Interessante o reforço da atribuição exclusiva da ANS, mediante a participação da sociedade civil, para aumentar o rol taxativo de coberturas obrigatórias referente a transplantes e procedimentos médicos de alta complexidade. Isso acontece por ser muito comum no judiciário o aumento da amplitude de coberturas, por força de decisões judiciais, de procedimentos não previstos no rol da ANS, sem o devido débito técnico científico. Essa prática gera extremo desequilíbrio contratual, distorcendo o princípio máximo do mutualismo que rege os contratos de planos de saúde.
De fato, como se sabe, o valor cobrado dos consumidores de planos de saúde é elaborado com base em cálculos estatísticos e atuariais que devem incluir uma reserva técnica, a fim de se garantir a solvência da operadora. Da mesma forma, é certo que a saúde suplementar possui caráter mutualista, isto é, um grupo de pessoas participa com uma pequena parcela a fim de financiar o risco dos integrantes do grupo colhidos pela área na saúde a que todos estão sujeitos.

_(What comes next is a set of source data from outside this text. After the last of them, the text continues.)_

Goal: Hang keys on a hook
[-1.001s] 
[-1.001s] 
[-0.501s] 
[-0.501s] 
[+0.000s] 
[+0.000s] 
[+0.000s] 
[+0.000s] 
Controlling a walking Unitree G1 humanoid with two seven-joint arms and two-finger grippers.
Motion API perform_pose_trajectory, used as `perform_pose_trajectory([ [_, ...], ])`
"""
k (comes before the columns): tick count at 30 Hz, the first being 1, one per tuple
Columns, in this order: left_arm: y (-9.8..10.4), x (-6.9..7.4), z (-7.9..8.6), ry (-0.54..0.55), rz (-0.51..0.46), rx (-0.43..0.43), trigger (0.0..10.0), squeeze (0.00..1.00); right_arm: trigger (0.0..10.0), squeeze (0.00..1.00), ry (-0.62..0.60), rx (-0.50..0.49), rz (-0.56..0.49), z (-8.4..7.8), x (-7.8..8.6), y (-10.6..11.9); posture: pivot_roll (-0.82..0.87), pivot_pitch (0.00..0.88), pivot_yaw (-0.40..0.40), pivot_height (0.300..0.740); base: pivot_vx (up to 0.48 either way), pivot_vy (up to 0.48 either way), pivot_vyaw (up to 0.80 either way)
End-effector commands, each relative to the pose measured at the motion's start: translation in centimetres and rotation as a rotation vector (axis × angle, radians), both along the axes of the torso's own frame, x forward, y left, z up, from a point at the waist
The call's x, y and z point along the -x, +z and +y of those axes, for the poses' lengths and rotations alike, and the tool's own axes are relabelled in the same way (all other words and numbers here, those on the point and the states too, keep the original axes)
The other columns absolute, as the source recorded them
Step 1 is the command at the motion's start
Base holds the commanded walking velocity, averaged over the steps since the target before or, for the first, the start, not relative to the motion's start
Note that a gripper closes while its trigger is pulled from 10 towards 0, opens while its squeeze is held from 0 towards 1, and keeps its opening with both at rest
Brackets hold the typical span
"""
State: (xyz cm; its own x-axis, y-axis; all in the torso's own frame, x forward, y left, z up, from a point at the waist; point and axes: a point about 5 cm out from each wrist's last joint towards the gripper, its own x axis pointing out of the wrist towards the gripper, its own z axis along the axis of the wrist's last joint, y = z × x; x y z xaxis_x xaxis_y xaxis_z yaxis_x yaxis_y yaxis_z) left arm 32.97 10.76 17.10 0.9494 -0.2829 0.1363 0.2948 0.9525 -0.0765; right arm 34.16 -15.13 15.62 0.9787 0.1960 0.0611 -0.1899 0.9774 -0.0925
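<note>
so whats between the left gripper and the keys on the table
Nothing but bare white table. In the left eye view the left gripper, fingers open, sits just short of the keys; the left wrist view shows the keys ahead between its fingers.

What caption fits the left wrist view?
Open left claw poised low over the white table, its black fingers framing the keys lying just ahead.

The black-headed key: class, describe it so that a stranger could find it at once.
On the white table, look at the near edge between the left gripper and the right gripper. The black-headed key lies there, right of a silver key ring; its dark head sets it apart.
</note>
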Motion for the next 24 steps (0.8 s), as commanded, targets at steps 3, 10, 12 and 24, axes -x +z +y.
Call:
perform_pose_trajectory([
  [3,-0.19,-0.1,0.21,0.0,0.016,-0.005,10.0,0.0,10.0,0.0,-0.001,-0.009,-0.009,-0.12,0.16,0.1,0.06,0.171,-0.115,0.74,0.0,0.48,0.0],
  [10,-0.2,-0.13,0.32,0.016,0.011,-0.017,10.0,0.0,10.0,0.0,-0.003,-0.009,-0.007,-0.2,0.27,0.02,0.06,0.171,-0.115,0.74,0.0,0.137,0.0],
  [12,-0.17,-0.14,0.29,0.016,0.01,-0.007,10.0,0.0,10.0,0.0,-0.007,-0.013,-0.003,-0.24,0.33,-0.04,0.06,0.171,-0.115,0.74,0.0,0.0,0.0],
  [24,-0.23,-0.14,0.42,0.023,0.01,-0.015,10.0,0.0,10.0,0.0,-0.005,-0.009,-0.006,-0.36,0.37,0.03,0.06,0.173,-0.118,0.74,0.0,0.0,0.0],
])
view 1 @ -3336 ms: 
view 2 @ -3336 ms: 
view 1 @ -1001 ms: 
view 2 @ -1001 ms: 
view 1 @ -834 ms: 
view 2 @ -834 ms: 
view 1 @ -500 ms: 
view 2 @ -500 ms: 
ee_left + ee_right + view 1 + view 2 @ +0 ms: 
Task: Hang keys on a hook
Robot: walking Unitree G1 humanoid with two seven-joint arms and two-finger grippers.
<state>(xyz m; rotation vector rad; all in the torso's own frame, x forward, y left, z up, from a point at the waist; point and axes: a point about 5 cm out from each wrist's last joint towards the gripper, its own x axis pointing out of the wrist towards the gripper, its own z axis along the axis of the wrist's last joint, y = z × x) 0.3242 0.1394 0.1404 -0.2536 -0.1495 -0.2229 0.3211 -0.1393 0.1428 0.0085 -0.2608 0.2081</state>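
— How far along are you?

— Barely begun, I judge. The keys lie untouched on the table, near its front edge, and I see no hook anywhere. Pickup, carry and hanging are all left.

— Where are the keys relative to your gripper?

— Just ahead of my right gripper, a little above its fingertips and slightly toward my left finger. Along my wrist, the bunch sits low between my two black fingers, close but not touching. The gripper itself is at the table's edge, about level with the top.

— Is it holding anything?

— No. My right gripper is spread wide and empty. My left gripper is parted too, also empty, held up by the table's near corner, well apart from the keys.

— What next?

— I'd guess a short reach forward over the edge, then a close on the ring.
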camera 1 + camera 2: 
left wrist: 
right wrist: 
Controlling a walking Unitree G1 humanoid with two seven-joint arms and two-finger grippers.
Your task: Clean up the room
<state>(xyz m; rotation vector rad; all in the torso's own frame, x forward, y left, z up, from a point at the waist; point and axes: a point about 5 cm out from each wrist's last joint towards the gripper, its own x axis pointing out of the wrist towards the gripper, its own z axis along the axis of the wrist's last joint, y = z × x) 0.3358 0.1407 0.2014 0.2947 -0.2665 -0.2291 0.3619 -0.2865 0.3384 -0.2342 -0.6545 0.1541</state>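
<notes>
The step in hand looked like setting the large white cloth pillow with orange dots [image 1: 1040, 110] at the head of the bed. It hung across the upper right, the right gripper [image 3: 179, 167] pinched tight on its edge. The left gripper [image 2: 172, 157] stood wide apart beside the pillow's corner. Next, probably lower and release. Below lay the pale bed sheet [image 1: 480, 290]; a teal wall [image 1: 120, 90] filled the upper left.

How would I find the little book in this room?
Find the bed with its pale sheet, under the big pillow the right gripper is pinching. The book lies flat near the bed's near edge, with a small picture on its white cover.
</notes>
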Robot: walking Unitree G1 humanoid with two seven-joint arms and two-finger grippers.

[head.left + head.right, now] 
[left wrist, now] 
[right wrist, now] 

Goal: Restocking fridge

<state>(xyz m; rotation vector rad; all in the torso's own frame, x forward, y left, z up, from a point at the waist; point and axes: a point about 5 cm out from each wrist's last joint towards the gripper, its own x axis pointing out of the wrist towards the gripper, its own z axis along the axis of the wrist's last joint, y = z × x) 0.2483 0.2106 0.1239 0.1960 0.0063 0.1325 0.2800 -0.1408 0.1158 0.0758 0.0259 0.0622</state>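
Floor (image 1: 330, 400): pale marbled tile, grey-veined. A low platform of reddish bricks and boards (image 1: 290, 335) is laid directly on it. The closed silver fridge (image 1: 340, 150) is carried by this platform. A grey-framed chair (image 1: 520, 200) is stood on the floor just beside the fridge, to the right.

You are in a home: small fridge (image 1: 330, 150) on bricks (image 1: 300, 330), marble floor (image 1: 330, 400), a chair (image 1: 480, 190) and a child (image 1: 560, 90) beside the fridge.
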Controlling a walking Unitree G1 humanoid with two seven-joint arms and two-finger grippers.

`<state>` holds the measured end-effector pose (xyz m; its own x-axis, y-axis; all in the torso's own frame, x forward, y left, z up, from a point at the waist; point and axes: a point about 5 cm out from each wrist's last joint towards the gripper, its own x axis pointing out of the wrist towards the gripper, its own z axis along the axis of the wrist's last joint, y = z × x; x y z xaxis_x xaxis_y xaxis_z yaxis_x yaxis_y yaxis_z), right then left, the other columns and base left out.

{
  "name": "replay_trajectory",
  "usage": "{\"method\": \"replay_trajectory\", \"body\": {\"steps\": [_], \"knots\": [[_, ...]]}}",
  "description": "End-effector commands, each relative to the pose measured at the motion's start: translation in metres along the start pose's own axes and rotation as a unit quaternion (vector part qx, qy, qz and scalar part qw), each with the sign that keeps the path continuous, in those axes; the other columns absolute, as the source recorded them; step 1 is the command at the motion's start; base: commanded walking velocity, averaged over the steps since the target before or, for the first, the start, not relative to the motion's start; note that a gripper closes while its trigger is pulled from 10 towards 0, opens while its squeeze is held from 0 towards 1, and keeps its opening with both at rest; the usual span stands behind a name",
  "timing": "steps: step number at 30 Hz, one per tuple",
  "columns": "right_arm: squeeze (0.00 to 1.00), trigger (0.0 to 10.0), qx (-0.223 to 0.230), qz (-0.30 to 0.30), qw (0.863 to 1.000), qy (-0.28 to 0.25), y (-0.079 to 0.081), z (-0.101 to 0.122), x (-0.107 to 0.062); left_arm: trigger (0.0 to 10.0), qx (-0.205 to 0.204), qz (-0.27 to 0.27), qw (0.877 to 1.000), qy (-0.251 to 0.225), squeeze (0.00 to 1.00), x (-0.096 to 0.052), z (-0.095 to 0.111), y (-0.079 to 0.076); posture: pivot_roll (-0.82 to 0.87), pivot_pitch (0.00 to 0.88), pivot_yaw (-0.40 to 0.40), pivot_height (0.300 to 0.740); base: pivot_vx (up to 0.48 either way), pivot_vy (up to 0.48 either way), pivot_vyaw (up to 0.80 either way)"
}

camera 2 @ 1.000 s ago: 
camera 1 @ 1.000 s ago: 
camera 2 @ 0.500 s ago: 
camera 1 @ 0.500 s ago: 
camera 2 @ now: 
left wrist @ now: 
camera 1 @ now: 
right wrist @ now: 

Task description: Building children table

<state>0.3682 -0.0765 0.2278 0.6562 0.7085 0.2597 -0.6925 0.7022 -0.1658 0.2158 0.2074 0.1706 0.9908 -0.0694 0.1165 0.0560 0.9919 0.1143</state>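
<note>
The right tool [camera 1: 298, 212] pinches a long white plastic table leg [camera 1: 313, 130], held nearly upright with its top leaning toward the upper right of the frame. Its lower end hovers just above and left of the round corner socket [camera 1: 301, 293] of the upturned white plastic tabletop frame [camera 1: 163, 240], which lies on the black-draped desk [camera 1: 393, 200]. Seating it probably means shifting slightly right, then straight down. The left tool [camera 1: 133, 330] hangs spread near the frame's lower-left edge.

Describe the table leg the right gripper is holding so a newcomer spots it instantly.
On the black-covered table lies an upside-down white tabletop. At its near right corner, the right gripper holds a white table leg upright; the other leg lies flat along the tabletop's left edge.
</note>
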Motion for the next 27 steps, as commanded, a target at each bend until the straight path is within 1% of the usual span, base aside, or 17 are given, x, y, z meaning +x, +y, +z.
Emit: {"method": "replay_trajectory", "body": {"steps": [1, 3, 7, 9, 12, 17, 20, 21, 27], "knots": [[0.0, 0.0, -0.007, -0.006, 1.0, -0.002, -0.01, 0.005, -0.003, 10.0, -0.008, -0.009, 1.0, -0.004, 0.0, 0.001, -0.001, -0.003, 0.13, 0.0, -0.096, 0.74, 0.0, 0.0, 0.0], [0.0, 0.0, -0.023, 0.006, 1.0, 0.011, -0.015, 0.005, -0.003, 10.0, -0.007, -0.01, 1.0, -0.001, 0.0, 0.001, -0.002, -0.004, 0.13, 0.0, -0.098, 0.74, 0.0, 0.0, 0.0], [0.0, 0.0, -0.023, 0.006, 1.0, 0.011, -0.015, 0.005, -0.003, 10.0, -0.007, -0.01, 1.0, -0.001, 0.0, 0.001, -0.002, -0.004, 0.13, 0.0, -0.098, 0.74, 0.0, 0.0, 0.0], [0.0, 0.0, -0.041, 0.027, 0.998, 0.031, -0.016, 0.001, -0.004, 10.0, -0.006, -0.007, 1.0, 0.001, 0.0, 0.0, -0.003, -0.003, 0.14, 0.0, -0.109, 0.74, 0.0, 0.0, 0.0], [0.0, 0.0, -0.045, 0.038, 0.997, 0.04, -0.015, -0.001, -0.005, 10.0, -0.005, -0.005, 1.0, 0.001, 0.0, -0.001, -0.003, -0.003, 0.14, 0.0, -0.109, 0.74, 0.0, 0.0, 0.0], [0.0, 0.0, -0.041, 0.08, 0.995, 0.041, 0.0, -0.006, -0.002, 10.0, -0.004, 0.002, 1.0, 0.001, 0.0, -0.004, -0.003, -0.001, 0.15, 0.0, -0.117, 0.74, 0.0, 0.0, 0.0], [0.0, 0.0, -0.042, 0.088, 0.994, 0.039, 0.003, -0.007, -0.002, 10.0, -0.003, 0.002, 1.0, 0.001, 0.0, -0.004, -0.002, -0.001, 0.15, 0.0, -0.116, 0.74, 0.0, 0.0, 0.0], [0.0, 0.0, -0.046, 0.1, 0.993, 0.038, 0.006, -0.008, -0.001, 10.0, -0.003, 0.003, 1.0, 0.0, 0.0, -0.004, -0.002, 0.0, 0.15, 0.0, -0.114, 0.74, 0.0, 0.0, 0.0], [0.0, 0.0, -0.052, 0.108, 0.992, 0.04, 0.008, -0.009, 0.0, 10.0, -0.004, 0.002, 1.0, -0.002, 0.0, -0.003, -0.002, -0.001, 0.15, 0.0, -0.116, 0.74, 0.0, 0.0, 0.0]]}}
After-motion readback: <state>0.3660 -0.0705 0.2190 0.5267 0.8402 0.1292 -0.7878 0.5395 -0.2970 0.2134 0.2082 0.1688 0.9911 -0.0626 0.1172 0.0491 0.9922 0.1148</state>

Já o valor cobrado pelas operadoras é obtido por meio de cálculo atuarial. Basicamente, o total dos valores arrecadados para determinado exercício deve ser suficiente para pagar o montante de eventos em saúde ocorridos nesse mesmo exercício. Para esse cálculo, estimam-se os eventos a ocorrer, com base nos eventos ocorridos.
Nesse cenário, naturalmente, a concessão por decisões judiciais de coberturas para eventos não previstos pela ANS em seu rol taxativo acarreta a elevação considerável na expectativa de eventos e, consequentemente, na necessidade de provisão técnica para fazer face ao impacto. Como consequência direta tem-se o aumento nos preços cobrados pelas operadoras, prejudicando aqueles que não têm acesso aos planos de saúde de que tanto precisam para sua segurança.
Além das alterações mencionadas, a nova legislação traz também importante mecanismo para proteção da natureza mutualística dos contratos celebrados no âmbito da saúde suplementar, na medida em que reforça a competência exclusiva da ANS. As decisões judiciais individuais que ultrapassam essa competência ferem o equilíbrio econômico da avença, bem como a necessidade de harmonização dos interesses do consumidor com os interesses da coletividade, pois impõem o pagamento de procedimentos médicos que escapam aos cálculos atuariais das operadoras.
*Juliana Martins Villalobos Alarcón é advogada especializada em Direito Processual Civil, integra a equipe de advogados do escritório Rücker Curi Advocacia e Consultoria Jurídica.